> [WHAT IS BEING ASKED]
Emit the data below verbatim, stripping out any pictures.

TASK MATERIAL section start

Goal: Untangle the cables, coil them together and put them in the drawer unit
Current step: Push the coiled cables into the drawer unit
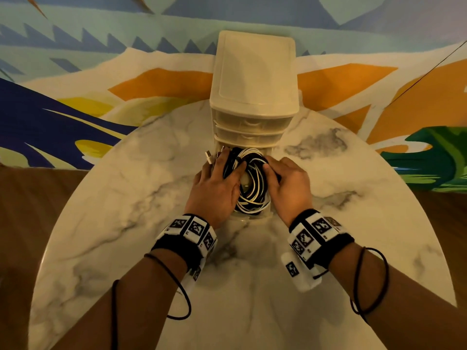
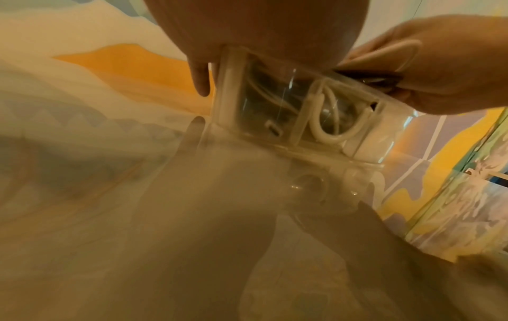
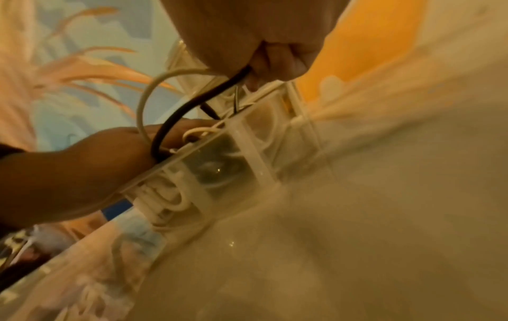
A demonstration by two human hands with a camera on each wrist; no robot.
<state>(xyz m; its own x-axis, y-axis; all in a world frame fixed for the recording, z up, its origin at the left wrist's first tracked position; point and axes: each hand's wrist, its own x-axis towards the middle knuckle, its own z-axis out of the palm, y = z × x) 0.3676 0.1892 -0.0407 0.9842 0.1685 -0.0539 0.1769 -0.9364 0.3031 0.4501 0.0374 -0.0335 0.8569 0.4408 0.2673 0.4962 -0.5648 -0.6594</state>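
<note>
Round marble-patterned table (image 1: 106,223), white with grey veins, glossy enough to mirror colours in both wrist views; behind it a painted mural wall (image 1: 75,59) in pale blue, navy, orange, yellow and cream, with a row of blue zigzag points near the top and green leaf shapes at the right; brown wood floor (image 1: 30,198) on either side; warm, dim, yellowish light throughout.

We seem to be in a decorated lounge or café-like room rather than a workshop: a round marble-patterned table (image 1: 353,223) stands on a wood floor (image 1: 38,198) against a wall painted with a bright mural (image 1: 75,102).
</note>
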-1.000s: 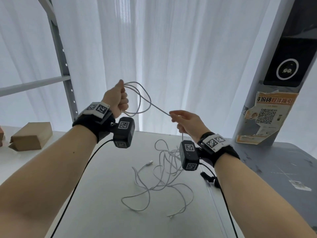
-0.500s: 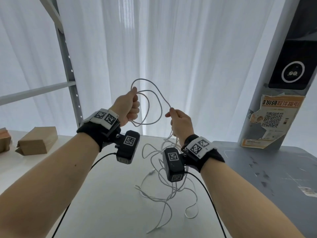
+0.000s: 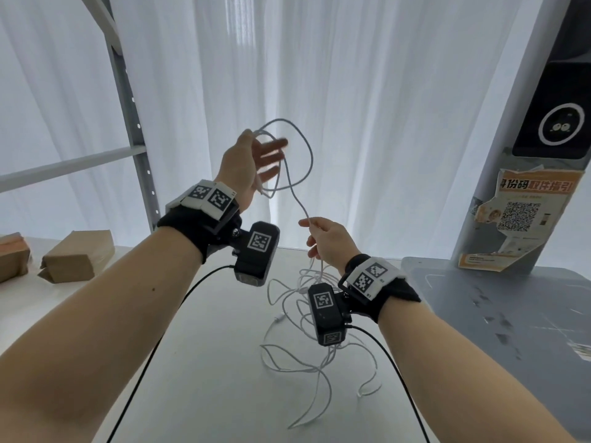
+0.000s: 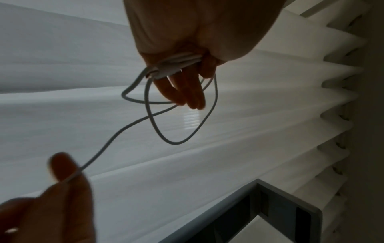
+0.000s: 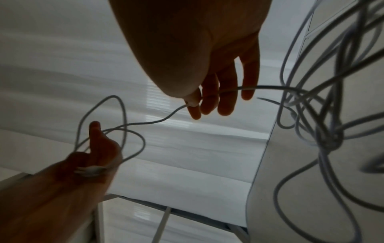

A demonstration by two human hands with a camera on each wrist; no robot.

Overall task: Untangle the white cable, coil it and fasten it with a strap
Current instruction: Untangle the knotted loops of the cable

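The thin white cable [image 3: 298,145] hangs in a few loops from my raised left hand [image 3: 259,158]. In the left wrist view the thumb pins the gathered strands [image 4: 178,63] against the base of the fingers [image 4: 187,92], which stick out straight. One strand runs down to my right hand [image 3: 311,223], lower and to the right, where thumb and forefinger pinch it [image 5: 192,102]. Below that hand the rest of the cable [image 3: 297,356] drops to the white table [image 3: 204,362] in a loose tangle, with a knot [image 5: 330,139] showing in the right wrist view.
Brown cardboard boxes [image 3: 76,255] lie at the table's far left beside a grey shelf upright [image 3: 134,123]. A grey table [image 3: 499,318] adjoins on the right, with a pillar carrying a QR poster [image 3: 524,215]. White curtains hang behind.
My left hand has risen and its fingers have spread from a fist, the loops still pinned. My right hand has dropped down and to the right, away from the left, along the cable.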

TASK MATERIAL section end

> [ANSWER BOX]
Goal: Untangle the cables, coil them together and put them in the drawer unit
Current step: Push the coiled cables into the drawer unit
A demonstration by two human hands with a camera on each wrist; no robot.
<state>(xyz m; its own x-axis, y-axis; all in a world frame fixed for the recording, z up, its origin at the left wrist's first tracked position; point and axes: each hand's wrist, its own x-axis towards the middle knuckle, its own z-axis out of the palm, y = z × x) 0.3676 0.1892 -0.0407 0.9842 0.1685 -0.0539 0.1769 -0.9364 0.3031 0.4501 0.0374 -0.0335 0.8569 0.4408 0.2673 0.4962 -0.5648 -0.6594</state>
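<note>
Round marble-patterned table (image 1: 106,223), white with grey veins, glossy enough to mirror colours in both wrist views; behind it a painted mural wall (image 1: 75,59) in pale blue, navy, orange, yellow and cream, with a row of blue zigzag points near the top and green leaf shapes at the right; brown wood floor (image 1: 30,198) on either side; warm, dim, yellowish light throughout.

We seem to be in a decorated lounge or café-like room rather than a workshop: a round marble-patterned table (image 1: 353,223) stands on a wood floor (image 1: 38,198) against a wall painted with a bright mural (image 1: 75,102).
</note>
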-1.000s: 
-0.500s: 
+0.000s: 
+0.000s: 
+0.000s: 

A demonstration by two human hands with a camera on each wrist; no robot.

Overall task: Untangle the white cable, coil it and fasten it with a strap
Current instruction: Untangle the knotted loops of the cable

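The thin white cable [image 3: 298,145] hangs in a few loops from my raised left hand [image 3: 259,158]. In the left wrist view the thumb pins the gathered strands [image 4: 178,63] against the base of the fingers [image 4: 187,92], which stick out straight. One strand runs down to my right hand [image 3: 311,223], lower and to the right, where thumb and forefinger pinch it [image 5: 192,102]. Below that hand the rest of the cable [image 3: 297,356] drops to the white table [image 3: 204,362] in a loose tangle, with a knot [image 5: 330,139] showing in the right wrist view.
Brown cardboard boxes [image 3: 76,255] lie at the table's far left beside a grey shelf upright [image 3: 134,123]. A grey table [image 3: 499,318] adjoins on the right, with a pillar carrying a QR poster [image 3: 524,215]. White curtains hang behind.
My left hand has risen and its fingers have spread from a fist, the loops still pinned. My right hand has dropped down and to the right, away from the left, along the cable.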

No further answer is needed.